*** Begin section ***

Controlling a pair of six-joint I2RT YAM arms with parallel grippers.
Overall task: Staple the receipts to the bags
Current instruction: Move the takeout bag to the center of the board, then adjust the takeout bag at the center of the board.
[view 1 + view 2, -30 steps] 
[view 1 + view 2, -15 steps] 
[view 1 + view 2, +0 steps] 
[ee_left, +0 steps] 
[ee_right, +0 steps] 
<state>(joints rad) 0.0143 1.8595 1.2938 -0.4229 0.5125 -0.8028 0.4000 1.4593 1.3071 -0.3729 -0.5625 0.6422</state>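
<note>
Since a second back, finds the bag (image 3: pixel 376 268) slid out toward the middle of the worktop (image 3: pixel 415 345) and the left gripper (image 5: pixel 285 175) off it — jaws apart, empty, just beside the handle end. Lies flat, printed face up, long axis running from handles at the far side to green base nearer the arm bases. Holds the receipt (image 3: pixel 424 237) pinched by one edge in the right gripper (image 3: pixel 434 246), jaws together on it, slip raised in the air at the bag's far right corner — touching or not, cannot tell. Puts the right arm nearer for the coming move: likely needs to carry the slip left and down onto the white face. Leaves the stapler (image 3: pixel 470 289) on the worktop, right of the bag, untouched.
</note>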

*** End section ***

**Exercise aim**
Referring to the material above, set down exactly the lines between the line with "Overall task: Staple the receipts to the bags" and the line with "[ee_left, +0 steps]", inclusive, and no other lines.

**Response to the task**
Overall task: Staple the receipts to the bags
Current instruction: Move the takeout bag to the center of the board, then adjust the takeout bag at the center of the board.
[view 1 + view 2, -30 steps] 
[view 1 + view 2, -15 steps] 
[view 1 + view 2, +0 steps] 
[ee_left, +0 steps] 

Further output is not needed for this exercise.